A desconfiança sobre a possibilidade de agentes externos influenciarem o processo democrático brasileiro em 2026 é compartilhada por quase metade da população. Dados da pesquisa Quaest divulgados nesta segunda-feira (17) apontam que 48% dos eleitores acreditam que não há chance de países estrangeiros interferirem no pleito, enquanto 45% consideram a hipótese possível e 7% não souberam responder.
A percepção de risco é heterogênea entre os grupos políticos. Entre os eleitores que se identificam como bolsonaristas, a crença na possibilidade de interferência atinge 64%. Em contrapartida, entre os lulistas, o índice de descrença na influência externa é de 60%, evidenciando a polarização sobre o tema.

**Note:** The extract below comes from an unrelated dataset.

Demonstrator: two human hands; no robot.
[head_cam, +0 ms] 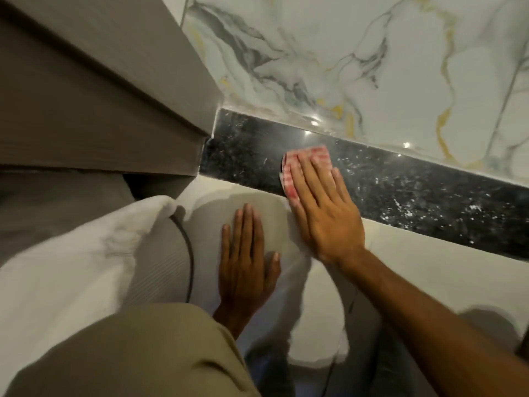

Quando questionados sobre qual espectro político seria beneficiado por eventuais influências de presidentes estrangeiros, a maioria dos entrevistados (57%) avalia que o favorecimento seria voltado a candidatos da direita. Apenas 22% apontam ganho para nomes da esquerda, enquanto 5% acreditam que o impacto seria igualitário para ambos os lados e 16% não souberam opinar. Esse cenário é reforçado entre os bolsonaristas, onde 71% enxergam benefício para a direita.
A Quaest, contratada pela Globo e pelo jornal O Globo, realizou 2.004 entrevistas com eleitores de 16 anos ou mais entre os dias 10 e 13 de agosto. A margem de erro máxima para o total da amostra é de 2 pontos percentuais, para mais ou para menos, dentro do nível de confiança de 95%. O levantamento foi registrado no Tribunal Superior Eleitoral (TSE) sob o protocolo BR-06773/2026.